In the world of materials research, the use of synchrotron radiation has become a common practice. This type of radiation is emitted when ultrafast electrons are deflected in storage rings, producing longitudinally incoherent light with a broad spectrum of wavelengths. While this light is already a powerful tool for scientists, the potential for further enhancement has always been present. The idea of delivering monochromatic, coherent light with outputs of several kilowatts, much like a high-power laser, seemed like a distant dream.

In 2010, physicist Alexander Chao and his doctoral student Daniel Ratner presented a groundbreaking solution to this challenge. By shortening the electron bunches in a storage ring to lengths smaller than the wavelength of the emitted light, the radiation becomes coherent. This discovery led to a significant increase in the power of the emitted radiation, making it millions of times more powerful. The traditional approach of using monochromators to select individual wavelengths was no longer necessary, as the coherent light provided a much higher radiant power output.
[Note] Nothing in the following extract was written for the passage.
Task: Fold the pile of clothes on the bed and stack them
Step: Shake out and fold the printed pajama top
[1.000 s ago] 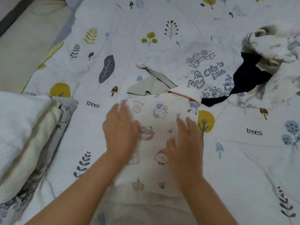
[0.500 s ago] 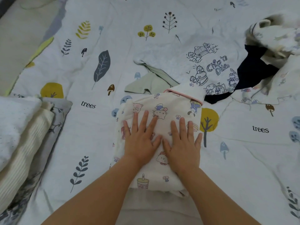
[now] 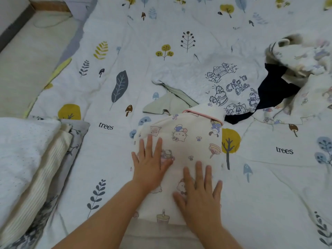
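A cream cartoon-print garment with a pink-trimmed edge lies folded on the bed in front of me. My left hand presses flat on its left side, fingers straight and spread. My right hand lies flat on its lower right part, nearer to me. At the left edge sits a stack of folded clothes, white on top, ribbed cream and grey floral below. The unfolded pile sits at the right: a white Chip 'n Dale shirt, a dark navy piece, printed cream items.
A pale green garment lies crumpled just beyond the folded piece. The bed is covered by a white quilt with leaf and tree prints. A beige mat and the bed's edge run along the far left.
Both hands stayed flat on the garment. The left hand slid up and left, the right hand slid down toward me. They were side by side before.
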The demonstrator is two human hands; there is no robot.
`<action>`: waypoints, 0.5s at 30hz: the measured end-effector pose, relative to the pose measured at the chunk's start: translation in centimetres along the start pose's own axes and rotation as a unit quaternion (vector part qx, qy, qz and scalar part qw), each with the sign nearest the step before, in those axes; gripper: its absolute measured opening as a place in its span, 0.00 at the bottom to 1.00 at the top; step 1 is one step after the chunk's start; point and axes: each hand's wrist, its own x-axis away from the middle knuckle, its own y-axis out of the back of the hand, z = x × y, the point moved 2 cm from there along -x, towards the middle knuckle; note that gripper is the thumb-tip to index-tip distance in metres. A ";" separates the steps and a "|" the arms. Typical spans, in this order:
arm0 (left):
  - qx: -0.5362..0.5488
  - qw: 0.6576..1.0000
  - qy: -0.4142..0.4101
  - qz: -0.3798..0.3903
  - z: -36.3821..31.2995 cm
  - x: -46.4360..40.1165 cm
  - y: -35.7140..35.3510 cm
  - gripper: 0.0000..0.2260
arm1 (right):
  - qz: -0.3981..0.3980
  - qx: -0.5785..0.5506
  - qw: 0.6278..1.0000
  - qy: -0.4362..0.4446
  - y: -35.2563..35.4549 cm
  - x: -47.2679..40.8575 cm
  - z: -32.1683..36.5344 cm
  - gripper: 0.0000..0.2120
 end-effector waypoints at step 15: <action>0.519 0.813 0.203 0.169 1.5 -0.8 5.1 0.13 | 0.138 -0.488 0.811 -0.292 5.9 -5.4 -6.0 0.10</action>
Chinese theorist Xiujie Deng introduced a set of settings for a specific type of circular accelerator known as isochrone or “low-alpha” rings, as part of the Steady-State Micro-Bunching project (SSMB). These settings, combined with the use of lasers, enabled the creation of short particle bunches as small as one micrometer. Collaborative efforts between researchers from HZB, Tsinghua University, and PTB led to the successful demonstration of this concept in a proof-of-principle experiment in 2021. The utilization of the Metrology Light Source (MLS) in Adlershof played a crucial role in showcasing the feasibility of Deng’s theory.

While the results of the SSMB project are promising, there are still challenges to overcome before this technology can be fully realized. Project manager Jörg Feikes acknowledges the long-term nature of such developments, drawing parallels to the evolution of free-electron lasers. The journey from initial experiments to the establishment of kilometer-long superconducting accelerators is a testament to the patience and dedication required in pushing the boundaries of scientific innovation. As researchers continue to explore the possibilities offered by coherent synchrotron radiation, the potential for groundbreaking advancements in materials research becomes increasingly tangible.